The individualist-anarchist makes “propaganda” in order to highlight individualist-anarchist dispositions which have been ignore, or at the very least to bring about an intellectual atmosphere favorable to their appearance. Between individualist-anarchists relations are established on the basis of “reciprocity.” “Camaraderie” is essentially of the individual order[ it is never imposed. Those “comrade” whom it pleases him to associate with, will be those who make an appreciable effort to feel life in themselves, who share in his propaganda of educational critique and his choice of persons; who respect the mode of existence of each individual, and do not interfere with the development of those who march forward with him and who touch him the most closely.

The individualist-anarchist is never the slave of a formula-type or of a received text. He admits only opinions. He proposes only theses. He does not impose an end on himself. If he adopts one method of life on one point of detail, it is in order to assure himself more liberty, more happiness, more well-being, but certainly not order to sacrifice himself to it. And he modifies it, and transforms it when it appears to him that to continue to remain faithful to it would diminish his autonomy. He does not want to let himself be dominated by principles established a priori; it is a posteriori, on his experiences, that he bases his rule of conduct, never definitive, always subject to the modifications and to the transformations that new experiences can suggest, and to the necessity of acquiring new weapons in his struggle against the environment—without making an absolute of the a priori.

The individualist-anarchist is never accountable to anyone but himself for his acts and deeds.

The individualist-anarchist considers association only as an expedient, a makeshift. Thus, he wants to associate only in cases of urgency—and always voluntarily. And he only desires to contract, in general, for the short term, it being always understood that every contract can be voided as soon as it harms either one of the contracting parties.

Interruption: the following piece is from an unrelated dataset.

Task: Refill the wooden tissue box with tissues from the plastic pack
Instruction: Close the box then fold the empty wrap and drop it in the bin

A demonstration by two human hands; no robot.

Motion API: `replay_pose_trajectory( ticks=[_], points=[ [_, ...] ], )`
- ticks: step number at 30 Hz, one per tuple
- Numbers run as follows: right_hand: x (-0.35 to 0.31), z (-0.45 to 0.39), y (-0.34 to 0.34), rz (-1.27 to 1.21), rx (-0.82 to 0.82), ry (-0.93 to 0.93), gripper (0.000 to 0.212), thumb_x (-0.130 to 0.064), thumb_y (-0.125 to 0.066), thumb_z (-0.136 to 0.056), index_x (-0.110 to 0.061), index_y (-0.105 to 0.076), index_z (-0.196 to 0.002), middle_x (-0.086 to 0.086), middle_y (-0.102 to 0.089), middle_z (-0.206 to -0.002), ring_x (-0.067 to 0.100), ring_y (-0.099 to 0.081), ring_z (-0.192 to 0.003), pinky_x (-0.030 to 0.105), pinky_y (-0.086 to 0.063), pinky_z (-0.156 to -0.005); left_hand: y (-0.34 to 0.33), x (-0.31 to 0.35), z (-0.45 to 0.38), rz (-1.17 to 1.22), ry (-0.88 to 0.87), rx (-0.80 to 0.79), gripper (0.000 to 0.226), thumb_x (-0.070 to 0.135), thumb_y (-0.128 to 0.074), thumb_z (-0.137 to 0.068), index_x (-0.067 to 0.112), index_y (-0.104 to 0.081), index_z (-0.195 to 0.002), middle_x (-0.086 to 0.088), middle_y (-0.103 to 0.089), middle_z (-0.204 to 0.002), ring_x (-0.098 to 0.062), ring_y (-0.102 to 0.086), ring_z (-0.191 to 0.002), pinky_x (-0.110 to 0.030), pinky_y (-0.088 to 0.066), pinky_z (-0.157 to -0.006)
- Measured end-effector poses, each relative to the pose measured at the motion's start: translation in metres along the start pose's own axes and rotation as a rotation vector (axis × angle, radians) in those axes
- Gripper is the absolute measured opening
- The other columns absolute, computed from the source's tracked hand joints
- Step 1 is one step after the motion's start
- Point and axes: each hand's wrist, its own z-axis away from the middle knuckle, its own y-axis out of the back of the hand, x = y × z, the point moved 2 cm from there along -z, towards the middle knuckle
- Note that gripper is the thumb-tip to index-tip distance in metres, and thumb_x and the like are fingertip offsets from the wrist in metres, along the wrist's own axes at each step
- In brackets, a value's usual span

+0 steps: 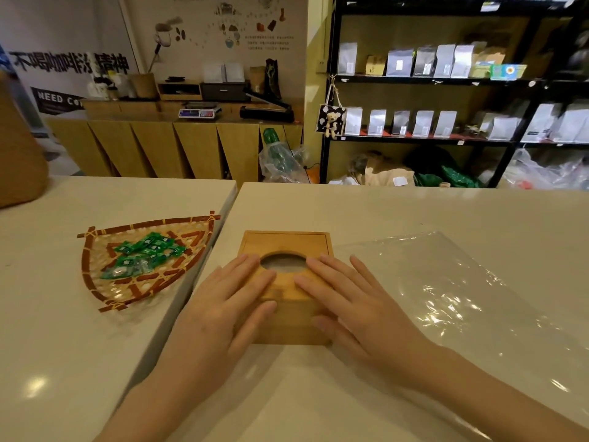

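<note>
Here, square light-wood tissue box w/ round top hole is pressed flat by both hands, near the white table's left edge.
Left hand & right hand are laid on the lid w/ fingers straight, nothing gripped. Crumpled clear plastic pack wrap is spread just right of the box. Woven bamboo tray w/ green-wrapped candies is set on the adjoining table, at its right edge.

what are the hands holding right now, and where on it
Nothing is gripped. The left hand and the right hand lie flat, fingers straight, pressing on the lid of the wooden box, either side of its oval hole.
</note>
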Motion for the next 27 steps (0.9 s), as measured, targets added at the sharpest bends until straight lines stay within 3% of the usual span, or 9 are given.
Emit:
replay_pose_trajectory(
  ticks=[5, 8, 12, 13, 15, 19, 21, 24, 27],
  points=[
    [0.033, 0.025, 0.042, -0.107, -0.017, -0.172, 0.058, -0.061, -0.016, -0.089, -0.040, -0.012, -0.143, -0.018, -0.017, -0.152, -0.003, -0.001, -0.142, 0.023, 0.003, -0.116, 0.007, 0.061, -0.013, -0.048, -0.143, 0.032, 0.049, 0.050, -0.030, -0.091, 0.025, -0.043, -0.130, 0.001, -0.042, -0.141, -0.013, -0.034, -0.131, -0.029, -0.030, -0.108],
    [0.074, 0.058, 0.067, -0.080, -0.029, -0.371, 0.066, -0.068, -0.014, -0.082, -0.039, -0.019, -0.141, -0.021, -0.022, -0.145, -0.004, -0.008, -0.141, 0.018, 0.002, -0.115, -0.019, 0.101, -0.009, 0.013, -0.151, -0.196, 0.052, 0.056, -0.022, -0.090, 0.030, -0.052, -0.124, 0.004, -0.051, -0.138, -0.008, -0.048, -0.123, -0.020, -0.041, -0.094],
    [0.128, 0.112, 0.082, 0.061, -0.103, -0.692, 0.070, -0.060, -0.028, -0.087, -0.019, -0.028, -0.143, -0.008, -0.028, -0.149, 0.015, -0.016, -0.143, 0.030, -0.009, -0.116, -0.069, 0.130, -0.003, -0.138, -0.074, -0.510, 0.103, 0.072, 0.012, -0.059, 0.024, -0.012, -0.146, -0.004, -0.007, -0.157, -0.015, 0.004, -0.144, -0.020, 0.006, -0.107],
    [0.139, 0.125, 0.082, 0.109, -0.145, -0.772, 0.067, -0.055, -0.033, -0.090, -0.014, -0.028, -0.143, 0.000, -0.028, -0.152, 0.018, -0.016, -0.144, 0.032, -0.010, -0.116, -0.081, 0.131, -0.003, -0.149, -0.058, -0.547, 0.107, 0.071, 0.016, -0.057, 0.019, -0.014, -0.146, -0.012, -0.012, -0.157, -0.021, 0.002, -0.145, -0.024, 0.004, -0.108],
    [0.156, 0.147, 0.077, 0.197, -0.228, -0.859, 0.071, -0.057, -0.034, -0.090, -0.007, -0.032, -0.140, 0.011, -0.032, -0.151, 0.023, -0.020, -0.142, 0.035, -0.014, -0.116, -0.089, 0.134, -0.009, -0.285, -0.040, -0.499, 0.099, 0.068, 0.013, -0.075, 0.011, -0.042, -0.136, -0.024, -0.046, -0.139, -0.032, -0.032, -0.137, -0.031, -0.029, -0.109],
    [0.171, 0.170, 0.069, 0.177, -0.294, -0.865, 0.079, -0.070, -0.025, -0.079, -0.010, -0.048, -0.125, 0.011, -0.044, -0.141, 0.027, -0.029, -0.137, 0.037, -0.022, -0.113, -0.111, 0.123, -0.016, -0.381, 0.101, -0.553, 0.090, 0.063, 0.006, -0.083, 0.011, -0.052, -0.128, -0.028, -0.054, -0.129, -0.038, -0.044, -0.129, -0.040, -0.044, -0.098],
    [0.177, 0.170, 0.069, 0.122, -0.236, -0.848, 0.070, -0.067, -0.032, -0.079, -0.012, -0.052, -0.117, 0.007, -0.053, -0.128, 0.028, -0.037, -0.130, 0.036, -0.030, -0.107, -0.115, 0.126, -0.026, -0.395, 0.126, -0.567, 0.091, 0.065, 0.004, -0.080, 0.011, -0.049, -0.131, -0.029, -0.049, -0.134, -0.037, -0.042, -0.131, -0.040, -0.043, -0.099],
    [0.184, 0.165, 0.072, -0.121, -0.049, -0.909, 0.044, -0.046, -0.056, -0.081, -0.013, -0.057, -0.110, 0.002, -0.057, -0.110, 0.027, -0.047, -0.116, 0.033, -0.038, -0.090, -0.125, 0.125, -0.040, -0.253, 0.210, -0.641, 0.087, 0.066, 0.000, -0.068, 0.025, -0.012, -0.144, -0.023, -0.001, -0.155, -0.031, 0.004, -0.145, -0.038, -0.010, -0.116],
    [0.193, 0.160, 0.076, -0.207, 0.100, -0.941, 0.031, -0.017, -0.063, -0.082, -0.014, -0.059, -0.113, 0.000, -0.058, -0.104, 0.023, -0.051, -0.108, 0.028, -0.035, -0.083, -0.135, 0.119, -0.060, -0.200, 0.277, -0.606, 0.066, 0.060, -0.024, -0.082, 0.028, -0.020, -0.139, -0.023, -0.020, -0.147, -0.033, -0.007, -0.142, -0.041, -0.015, -0.114]
  ],
)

The individualist-anarchist decrees no fixed sexual morality. It is up to each to determine his sexual, affective or sentimental life, as much for one sex as for the other. What is essential is that in intimate relations between anarchists of differing sexes neither violence nor constraint take place. He thinks that economic independence and the possibility of being a mother as she pleases are the initial conditions for the emancipation of woman.

The individualist-anarchist wants to live, wants to be able to appreciate life individually—life considered in all its manifestations. He remains meanwhile master of his will, considering his knowledge, his faculties, his senses, and the multiple organs of perception of his body as so many servitors put at the disposition of his self. He is not a coward, but he does not want to diminish himself. And he knows well that he who allows himself to be led by his passions or dominated by his penchants is a slave. He wants to maintain “the mastery of the self” in order to advance towards the adventures to which independent research and free study lead him. He will willingly advocate a simple life, the renunciation of false, enslaving, useless needs; avoidance of the large cities; a rational diet and bodily hygiene.

The individualist-anarchist will interest himself in the associations formed by certain comrades with an eye to ridding themselves of obsession with a milieu which disgusts them. The refusal of military service, or of paying taxes will have all his sympathy; free unions, single or plural, as a protestation against ordinary morals; illegalism as the violent rupture (and with certain reservations) of an economic contract imposed by force; abstention from every action, from every labor, from every function involving the maintenance or consolidation of the imposed intellectual, ethical or economic regime; the exchange of vital products between individualist-anarchist possessors of the necessary engines of production, apart from every capitalist intermediary; etc., are acts of revolt agreeing essentially with the character of individualist-anarchism.